**EXERCISE DIRECTIONS:** The answer is to be an exact copy of the lines below running from the line with "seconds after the" down to the line with "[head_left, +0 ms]", both ends included, and nothing more.

SOURCE DATA Block Start

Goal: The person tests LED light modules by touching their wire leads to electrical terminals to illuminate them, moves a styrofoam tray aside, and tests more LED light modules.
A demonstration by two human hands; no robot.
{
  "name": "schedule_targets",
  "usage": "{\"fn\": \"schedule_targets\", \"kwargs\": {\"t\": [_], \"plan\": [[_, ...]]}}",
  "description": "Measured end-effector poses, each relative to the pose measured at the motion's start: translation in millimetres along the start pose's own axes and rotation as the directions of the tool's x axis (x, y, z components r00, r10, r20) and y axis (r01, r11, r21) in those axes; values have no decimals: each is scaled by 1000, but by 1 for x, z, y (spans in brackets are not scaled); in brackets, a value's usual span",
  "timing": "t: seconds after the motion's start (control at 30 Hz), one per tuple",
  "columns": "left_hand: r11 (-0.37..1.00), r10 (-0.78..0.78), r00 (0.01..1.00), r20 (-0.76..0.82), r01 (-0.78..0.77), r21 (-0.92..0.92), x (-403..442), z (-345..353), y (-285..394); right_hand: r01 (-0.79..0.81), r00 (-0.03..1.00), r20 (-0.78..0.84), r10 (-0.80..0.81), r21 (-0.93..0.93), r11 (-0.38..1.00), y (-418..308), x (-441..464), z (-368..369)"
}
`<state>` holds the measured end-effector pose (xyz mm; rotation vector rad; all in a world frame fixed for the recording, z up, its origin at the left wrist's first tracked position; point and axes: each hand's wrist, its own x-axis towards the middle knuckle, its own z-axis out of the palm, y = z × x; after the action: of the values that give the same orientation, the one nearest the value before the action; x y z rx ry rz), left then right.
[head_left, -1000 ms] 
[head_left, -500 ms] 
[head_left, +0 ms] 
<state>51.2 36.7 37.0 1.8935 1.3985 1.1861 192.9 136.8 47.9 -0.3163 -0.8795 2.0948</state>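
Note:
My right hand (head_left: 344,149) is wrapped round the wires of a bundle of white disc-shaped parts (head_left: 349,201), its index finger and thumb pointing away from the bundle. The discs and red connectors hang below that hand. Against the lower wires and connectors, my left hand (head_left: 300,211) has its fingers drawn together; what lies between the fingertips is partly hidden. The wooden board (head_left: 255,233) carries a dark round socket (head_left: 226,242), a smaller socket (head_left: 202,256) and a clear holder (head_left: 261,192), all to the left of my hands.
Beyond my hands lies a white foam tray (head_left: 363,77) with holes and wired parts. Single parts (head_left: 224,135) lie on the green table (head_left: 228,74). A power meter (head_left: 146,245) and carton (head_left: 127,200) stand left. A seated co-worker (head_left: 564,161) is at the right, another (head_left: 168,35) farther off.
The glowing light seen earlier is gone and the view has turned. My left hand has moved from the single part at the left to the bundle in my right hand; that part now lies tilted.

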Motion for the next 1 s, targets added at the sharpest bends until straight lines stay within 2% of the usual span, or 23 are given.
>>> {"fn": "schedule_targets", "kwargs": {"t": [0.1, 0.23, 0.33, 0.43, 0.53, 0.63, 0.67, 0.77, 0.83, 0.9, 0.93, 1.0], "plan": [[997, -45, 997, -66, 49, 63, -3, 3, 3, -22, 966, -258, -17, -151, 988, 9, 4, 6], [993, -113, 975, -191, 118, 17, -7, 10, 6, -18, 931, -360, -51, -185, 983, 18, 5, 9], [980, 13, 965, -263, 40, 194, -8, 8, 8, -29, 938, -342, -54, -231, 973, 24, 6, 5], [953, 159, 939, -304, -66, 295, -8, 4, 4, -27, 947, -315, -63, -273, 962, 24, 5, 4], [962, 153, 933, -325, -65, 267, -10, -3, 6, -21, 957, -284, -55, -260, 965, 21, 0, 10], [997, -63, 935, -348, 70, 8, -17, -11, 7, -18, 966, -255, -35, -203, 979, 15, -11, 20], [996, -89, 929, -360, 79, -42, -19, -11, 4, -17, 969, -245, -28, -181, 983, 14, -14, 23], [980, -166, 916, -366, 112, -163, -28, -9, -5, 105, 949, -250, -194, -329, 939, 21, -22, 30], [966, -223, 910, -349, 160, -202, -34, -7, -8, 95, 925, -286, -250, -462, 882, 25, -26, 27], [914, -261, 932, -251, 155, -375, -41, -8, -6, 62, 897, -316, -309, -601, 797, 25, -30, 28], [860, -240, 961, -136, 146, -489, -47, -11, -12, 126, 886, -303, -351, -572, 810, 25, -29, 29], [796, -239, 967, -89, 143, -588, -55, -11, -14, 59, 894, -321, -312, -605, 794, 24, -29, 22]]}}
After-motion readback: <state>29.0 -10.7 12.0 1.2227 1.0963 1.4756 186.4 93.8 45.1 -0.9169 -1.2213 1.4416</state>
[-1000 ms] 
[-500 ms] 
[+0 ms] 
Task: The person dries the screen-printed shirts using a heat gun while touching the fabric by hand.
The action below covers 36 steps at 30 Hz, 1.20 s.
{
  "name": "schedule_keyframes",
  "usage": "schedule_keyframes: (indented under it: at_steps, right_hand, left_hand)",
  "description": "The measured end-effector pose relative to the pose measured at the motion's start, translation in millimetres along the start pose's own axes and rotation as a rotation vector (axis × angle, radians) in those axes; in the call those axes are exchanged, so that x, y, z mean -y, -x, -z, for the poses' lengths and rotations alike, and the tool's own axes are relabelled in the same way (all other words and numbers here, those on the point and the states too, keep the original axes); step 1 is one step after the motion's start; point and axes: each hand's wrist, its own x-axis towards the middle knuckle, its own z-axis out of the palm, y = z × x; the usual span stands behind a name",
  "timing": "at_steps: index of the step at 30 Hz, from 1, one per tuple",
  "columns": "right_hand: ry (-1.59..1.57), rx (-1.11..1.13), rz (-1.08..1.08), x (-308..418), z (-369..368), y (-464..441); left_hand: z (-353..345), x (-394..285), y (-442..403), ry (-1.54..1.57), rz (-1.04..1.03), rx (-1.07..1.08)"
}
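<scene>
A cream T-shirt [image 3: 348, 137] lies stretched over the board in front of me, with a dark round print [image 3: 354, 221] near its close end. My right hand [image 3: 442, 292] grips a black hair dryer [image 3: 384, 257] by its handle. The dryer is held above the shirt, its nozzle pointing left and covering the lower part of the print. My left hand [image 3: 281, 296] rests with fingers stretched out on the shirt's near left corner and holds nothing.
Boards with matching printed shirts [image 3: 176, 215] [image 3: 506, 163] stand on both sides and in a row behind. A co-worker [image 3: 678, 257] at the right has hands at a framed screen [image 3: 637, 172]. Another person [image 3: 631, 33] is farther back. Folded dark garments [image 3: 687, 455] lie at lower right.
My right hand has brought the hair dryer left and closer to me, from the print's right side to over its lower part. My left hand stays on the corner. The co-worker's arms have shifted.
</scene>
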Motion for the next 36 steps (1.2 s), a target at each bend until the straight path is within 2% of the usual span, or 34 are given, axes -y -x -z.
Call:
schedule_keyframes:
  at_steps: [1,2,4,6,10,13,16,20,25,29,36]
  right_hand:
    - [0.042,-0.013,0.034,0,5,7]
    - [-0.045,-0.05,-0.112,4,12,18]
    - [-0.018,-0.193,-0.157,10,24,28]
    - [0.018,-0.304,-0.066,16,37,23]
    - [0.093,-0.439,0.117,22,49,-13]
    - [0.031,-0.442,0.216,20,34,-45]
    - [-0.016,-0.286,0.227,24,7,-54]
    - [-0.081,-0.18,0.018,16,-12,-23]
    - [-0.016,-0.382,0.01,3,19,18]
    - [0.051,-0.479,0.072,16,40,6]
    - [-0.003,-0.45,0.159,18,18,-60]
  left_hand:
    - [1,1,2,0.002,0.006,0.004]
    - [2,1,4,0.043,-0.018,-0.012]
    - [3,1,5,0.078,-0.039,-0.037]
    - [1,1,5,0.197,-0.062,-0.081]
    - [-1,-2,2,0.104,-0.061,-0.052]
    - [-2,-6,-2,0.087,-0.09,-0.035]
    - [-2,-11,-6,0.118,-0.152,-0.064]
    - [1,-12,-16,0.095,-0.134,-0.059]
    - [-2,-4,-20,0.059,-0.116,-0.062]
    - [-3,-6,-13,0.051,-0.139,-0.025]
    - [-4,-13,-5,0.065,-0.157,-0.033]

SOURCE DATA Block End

**TASK OUTPUT:**
  "timing": "t: seconds after the motion's start (control at 30 Hz), one per tuple",
  "columns": "left_hand: r11 (-0.37..1.00), r10 (-0.78..0.78), r00 (0.01..1.00), r20 (-0.76..0.82), r01 (-0.78..0.77), r21 (-0.92..0.92), x (-403..442), z (-345..353), y (-285..394); right_hand: r01 (-0.79..0.81), r00 (-0.03..1.00), r20 (-0.78..0.84), r10 (-0.80..0.81), r21 (-0.93..0.93), r11 (-0.38..1.00), y (-418..308), x (-441..464), z (-368..369)"
}
`<state>` holds the measured end-effector pose (xyz mm; rotation vector rad; all in a world frame fixed for the recording, z up, its origin at the left wrist's first tracked position; point and axes: each hand's wrist, its own x-axis towards the middle knuckle, its own z-axis out of the palm, y = z × x; after the action: of the values that give the same orientation, the one nearest the value before the action; x y z rx ry rz), left then right.
[head_left, -1000 ms] 
[head_left, -500 ms] 
[head_left, +0 ms] 

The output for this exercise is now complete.